Adaptive Protein Tokenization
Rohit Dilip, Ayush Varshney, David Van Valen
TL;DR
Adaptive Protein Tokenization introduces a global, coarse-to-fine tokenization scheme (APT) for proteins using a diffusion autoencoder with a discrete bottleneck, enabling fixed-size, globally informative representations. Tokens provide increasing global detail and can be sampled autoregressively, with inference strategies based on token entropy and classifier annealing to balance fidelity and designability. Across reconstruction, generation, and representation tasks, APT matches or surpasses locality-based tokenizers, enables high designability, and supports zero-shot protein shrinking and affinity maturation, illustrating practical utility for scalable, multimodal protein modeling.

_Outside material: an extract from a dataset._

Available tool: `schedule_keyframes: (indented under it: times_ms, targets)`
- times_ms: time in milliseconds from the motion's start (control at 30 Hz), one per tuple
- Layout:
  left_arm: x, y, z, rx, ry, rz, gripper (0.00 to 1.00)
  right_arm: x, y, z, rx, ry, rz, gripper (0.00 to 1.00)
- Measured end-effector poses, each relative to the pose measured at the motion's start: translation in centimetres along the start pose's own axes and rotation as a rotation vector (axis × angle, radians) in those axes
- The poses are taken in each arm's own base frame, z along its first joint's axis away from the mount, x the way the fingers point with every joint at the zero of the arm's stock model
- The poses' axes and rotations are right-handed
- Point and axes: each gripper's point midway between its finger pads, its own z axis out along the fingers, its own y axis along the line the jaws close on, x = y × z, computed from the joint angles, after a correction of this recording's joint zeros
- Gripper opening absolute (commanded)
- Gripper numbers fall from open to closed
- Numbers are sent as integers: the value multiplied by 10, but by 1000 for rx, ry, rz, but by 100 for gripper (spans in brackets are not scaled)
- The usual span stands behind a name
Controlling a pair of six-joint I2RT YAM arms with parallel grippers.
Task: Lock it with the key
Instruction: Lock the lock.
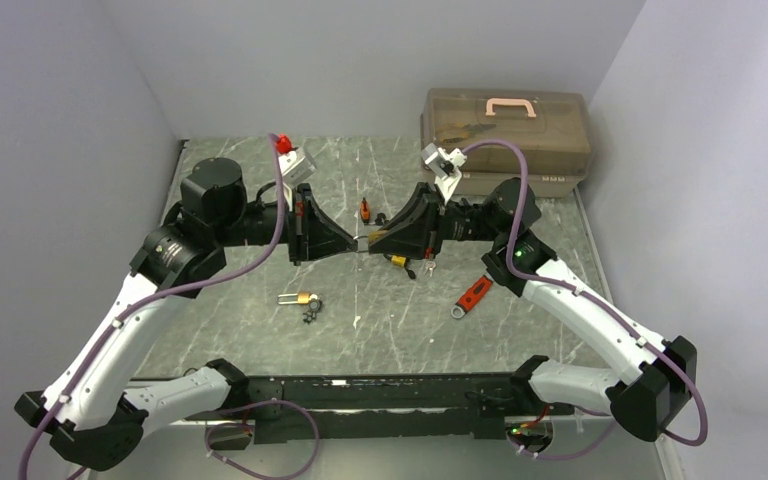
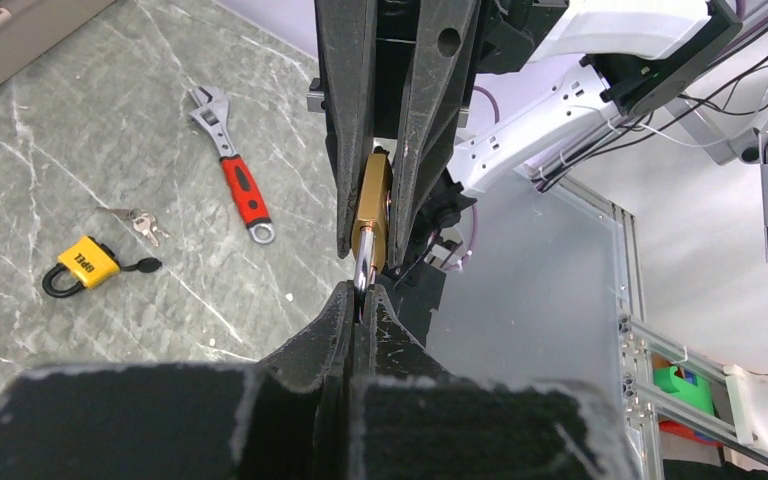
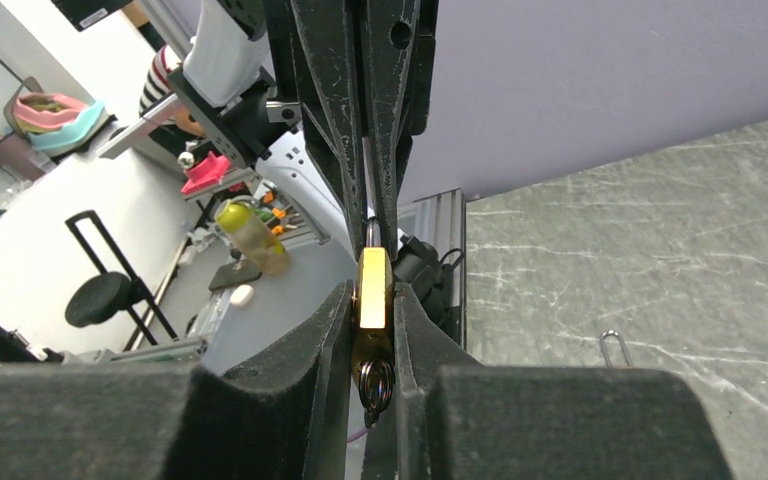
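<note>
Two arms reach inward, elbows out; we see left gripper (image 1: pixel 351 243) and right gripper (image 1: pixel 374 241) meeting tip to tip above mid-table (image 1: pixel 260 335). Right jaws clamp brass padlock (image 3: pixel 373 285) body; left jaws pinched tight on its shackle (image 2: pixel 360 272). Toolbox (image 1: pixel 505 140) back right, lid down, contents too dim for us to tell. Padlock's long axis level, along line between grippers: shackle toward left gripper, key ring (image 3: pixel 373 382) toward right palm.

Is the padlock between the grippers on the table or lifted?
Lifted: right gripper clamps the padlock, left gripper pinches its shackle, clear of the table.
</note>
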Motion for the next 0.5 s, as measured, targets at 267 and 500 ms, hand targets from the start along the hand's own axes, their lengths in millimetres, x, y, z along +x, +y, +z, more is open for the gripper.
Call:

The approach leverages a loss $\mathcal{L} = \mathcal{L}_{flow} + \lambda_{\text{size}} \mathcal{L}_{\text{size}}$ and a two-stage training pipeline on ~473k AlphaFold2-derived structures, highlighting the potential of global tokenizers to scale protein modeling to large complexes while enabling task-aware control.
Abstract
Tokenization is a promising path to multi-modal models capable of jointly understanding protein sequences, structure, and function. Existing protein structure tokenizers create tokens by pooling information from local neighborhoods, an approach that limits their performance on generative and representation tasks. In this work, we present a method for global tokenization of protein structures in which successive tokens contribute increasing levels of detail to a global representation. This change resolves several issues with generative models based on local protein tokenization: it mitigates error accumulation, provides embeddings without sequence-reduction operations, and allows task-specific adaptation of a tokenized sequence's information content. We validate our method on reconstruction, generative, and representation tasks and demonstrate that it matches or outperforms existing models based on local protein structure tokenizers. We show how adaptive tokens enable inference criteria based on information content, which boosts designability. We validate representations generated from our tokenizer on CATH classification tasks and demonstrate that non-linear probing on our tokenized sequences outperforms equivalent probing on representations from other tokenizers. Finally, we demonstrate how our method supports zero-shot protein shrinking and affinity maturation.